If the authors are serious, this is a silly, distasteful book. If they are not, it’s a brilliant satire.

The authors have created a sort of anti-Book of Virtues in this encyclopedic compendium of the ways and means of power.

Everyone wants power and everyone is in a constant duplicitous game to gain more power at the expense of others, according to Greene, a screenwriter and former editor at Esquire (Elffers, a book packager, designed the volume, with its attractive marginalia). We live today as courtiers once did in royal courts: we must appear civil while attempting to crush all those around us.

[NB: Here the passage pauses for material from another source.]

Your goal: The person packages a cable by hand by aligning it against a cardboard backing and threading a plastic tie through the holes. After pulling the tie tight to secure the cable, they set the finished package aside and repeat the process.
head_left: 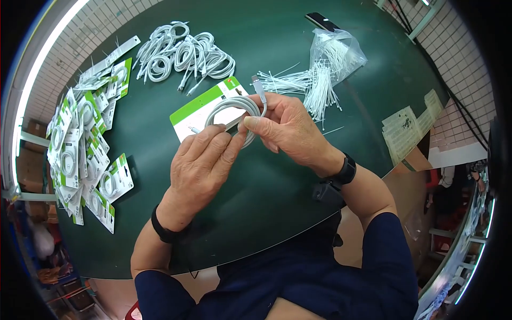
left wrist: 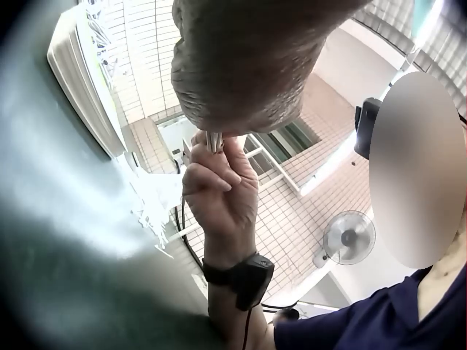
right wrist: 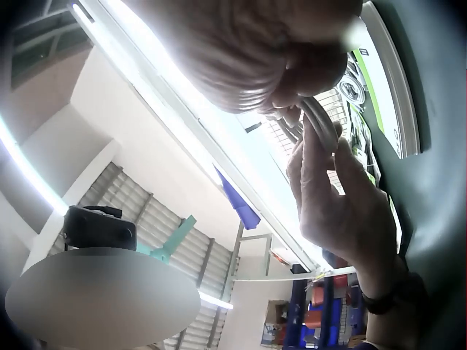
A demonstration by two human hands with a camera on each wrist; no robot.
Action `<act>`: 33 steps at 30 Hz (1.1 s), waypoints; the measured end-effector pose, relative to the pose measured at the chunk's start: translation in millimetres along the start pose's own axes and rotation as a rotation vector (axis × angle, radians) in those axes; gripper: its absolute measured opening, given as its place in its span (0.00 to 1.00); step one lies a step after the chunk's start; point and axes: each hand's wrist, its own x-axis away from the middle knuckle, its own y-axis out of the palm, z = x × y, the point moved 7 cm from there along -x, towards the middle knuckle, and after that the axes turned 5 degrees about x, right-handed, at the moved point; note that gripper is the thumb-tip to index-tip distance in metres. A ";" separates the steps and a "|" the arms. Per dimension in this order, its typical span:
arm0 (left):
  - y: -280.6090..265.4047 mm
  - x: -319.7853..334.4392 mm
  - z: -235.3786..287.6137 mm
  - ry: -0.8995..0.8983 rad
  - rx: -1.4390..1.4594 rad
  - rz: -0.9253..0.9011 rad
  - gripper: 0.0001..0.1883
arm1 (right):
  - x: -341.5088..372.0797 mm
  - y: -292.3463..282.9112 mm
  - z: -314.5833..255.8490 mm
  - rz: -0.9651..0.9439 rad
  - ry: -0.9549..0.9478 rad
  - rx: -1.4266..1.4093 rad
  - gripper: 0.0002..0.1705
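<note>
A white USB cable (head_left: 217, 108) is wound into a round coil between both hands, above the table. My left hand (head_left: 200, 165) pinches the coil's lower left side with its fingertips. At the right side, my right hand (head_left: 295, 130) grips the loops between thumb and fingers. One USB plug (head_left: 258, 84) sticks up beside the right fingers, and a small white plug end (head_left: 194, 129) pokes out near the left fingers. Behind the coil lies a stack of green-and-white cards (head_left: 184, 114). The right wrist view shows the grey-looking loops (right wrist: 319, 125) at the left fingertips.
Several coiled white cables (head_left: 200, 56) lie at the back of the green table (head_left: 256, 208). Carded cables (head_left: 74, 144) heap along the left. White cable ties (head_left: 321, 88) spill from a clear bag (head_left: 349, 50), with a phone (head_left: 322, 21) behind. Printed sheets (head_left: 402, 130) lie at the right edge.
</note>
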 end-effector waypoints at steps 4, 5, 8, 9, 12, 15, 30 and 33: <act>1.3 0.5 -1.9 0.006 0.014 0.015 0.22 | -1.7 -1.2 4.9 -0.010 0.004 -0.077 0.19; 0.5 0.7 -1.8 0.012 0.019 0.024 0.22 | -2.8 -0.6 9.4 -0.019 0.012 -0.104 0.19; -5.2 2.6 -3.1 -0.047 0.167 0.136 0.19 | -5.5 -1.0 9.8 -0.004 0.008 -0.169 0.19; -8.8 3.8 -4.4 -0.072 0.243 0.188 0.17 | -5.3 -3.3 9.1 0.027 0.000 -0.210 0.19; 7.9 21.6 -23.2 -0.572 0.597 -0.039 0.15 | -5.0 -5.8 6.7 0.074 -0.028 -0.277 0.18; 28.6 30.2 -29.7 -0.909 0.978 -0.067 0.15 | -3.7 -4.1 6.8 0.105 -0.052 -0.323 0.18; 60.9 53.9 -44.2 -1.098 1.628 0.324 0.25 | 2.3 35.7 31.0 -0.132 0.031 0.045 0.27; 61.8 47.2 -39.4 -1.096 1.764 0.209 0.25 | -0.1 26.9 24.4 -0.188 0.068 0.073 0.30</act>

This power game can be played well or poorly, and in these 48 laws culled from the history and wisdom of the world’s greatest power players are the rules that must be followed to win. These laws boil down to being as ruthless, selfish, manipulative, and deceitful as possible. Each law, however, gets its own chapter: “Conceal Your Intentions,” “Always Say Less Than Necessary,” “Pose as a Friend, Work as a Spy,” and so on. Each chapter is conveniently broken down into sections on what happened to those who transgressed or observed the particular law, the key elements in this law, and ways to defensively reverse this law when it’s used against you. Quotations in the margins amplify the lesson being taught. While compelling in the way an auto accident might be, the book is simply nonsense. Rules often contradict each other. We are told, for instance, to “be conspicuous at all cost,” then told to “behave like others.” More seriously, Greene never really defines “power,” and he merely asserts, rather than offers evidence for, the Hobbesian world of all against all in which he insists we live. The world may be like this at times, but often it isn’t. To ask why this is so would be a far more useful project.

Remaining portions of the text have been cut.